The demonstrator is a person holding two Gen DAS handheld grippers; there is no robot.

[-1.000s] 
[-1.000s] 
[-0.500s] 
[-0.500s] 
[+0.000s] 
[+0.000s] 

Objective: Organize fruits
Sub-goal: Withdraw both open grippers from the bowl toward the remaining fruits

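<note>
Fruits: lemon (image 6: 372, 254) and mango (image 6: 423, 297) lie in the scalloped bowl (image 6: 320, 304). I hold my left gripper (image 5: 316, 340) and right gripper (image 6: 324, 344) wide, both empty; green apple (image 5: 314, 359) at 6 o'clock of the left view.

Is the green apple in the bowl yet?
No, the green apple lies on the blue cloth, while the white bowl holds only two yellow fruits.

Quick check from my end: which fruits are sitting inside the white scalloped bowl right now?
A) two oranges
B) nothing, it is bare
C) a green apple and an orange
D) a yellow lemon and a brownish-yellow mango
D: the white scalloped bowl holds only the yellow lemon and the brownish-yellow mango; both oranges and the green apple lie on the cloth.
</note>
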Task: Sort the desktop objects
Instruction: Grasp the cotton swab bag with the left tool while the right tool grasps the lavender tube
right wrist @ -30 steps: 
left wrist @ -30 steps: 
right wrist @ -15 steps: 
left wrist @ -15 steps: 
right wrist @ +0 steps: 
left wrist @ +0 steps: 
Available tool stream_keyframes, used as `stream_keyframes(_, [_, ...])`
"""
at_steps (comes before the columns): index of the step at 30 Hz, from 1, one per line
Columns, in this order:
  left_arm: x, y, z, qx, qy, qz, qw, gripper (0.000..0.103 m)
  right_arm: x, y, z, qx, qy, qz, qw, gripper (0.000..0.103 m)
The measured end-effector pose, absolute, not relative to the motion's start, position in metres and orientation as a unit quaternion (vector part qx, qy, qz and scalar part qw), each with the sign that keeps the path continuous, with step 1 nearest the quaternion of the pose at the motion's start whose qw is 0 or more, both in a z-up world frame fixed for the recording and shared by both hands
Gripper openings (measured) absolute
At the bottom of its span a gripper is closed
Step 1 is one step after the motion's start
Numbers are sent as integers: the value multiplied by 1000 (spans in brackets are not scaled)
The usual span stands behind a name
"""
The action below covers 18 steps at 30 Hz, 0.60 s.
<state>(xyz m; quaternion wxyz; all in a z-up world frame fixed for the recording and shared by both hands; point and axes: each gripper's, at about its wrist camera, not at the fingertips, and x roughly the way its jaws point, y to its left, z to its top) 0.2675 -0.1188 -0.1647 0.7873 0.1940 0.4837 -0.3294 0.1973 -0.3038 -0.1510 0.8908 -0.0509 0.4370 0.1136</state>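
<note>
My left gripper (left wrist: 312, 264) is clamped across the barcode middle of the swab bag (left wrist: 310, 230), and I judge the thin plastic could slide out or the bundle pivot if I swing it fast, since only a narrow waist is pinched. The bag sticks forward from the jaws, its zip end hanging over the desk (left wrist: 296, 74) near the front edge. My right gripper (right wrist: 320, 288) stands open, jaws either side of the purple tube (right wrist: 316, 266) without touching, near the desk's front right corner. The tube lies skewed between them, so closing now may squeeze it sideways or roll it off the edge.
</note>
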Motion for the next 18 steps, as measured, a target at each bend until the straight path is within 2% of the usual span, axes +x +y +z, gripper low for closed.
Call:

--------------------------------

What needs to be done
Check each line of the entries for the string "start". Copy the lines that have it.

Solution
The measured end-effector pose, absolute, not relative to the motion's start, position in metres and orientation as a unit quaternion (vector part qx, qy, qz and scalar part qw), each with the sign that keeps the path continuous, with step 1 nearest the quaternion of the pose at the motion's start whose qw is 0 or more, both in a z-up world frame fixed for the recording and shared by both hands
Step 1 is one step after the motion's start

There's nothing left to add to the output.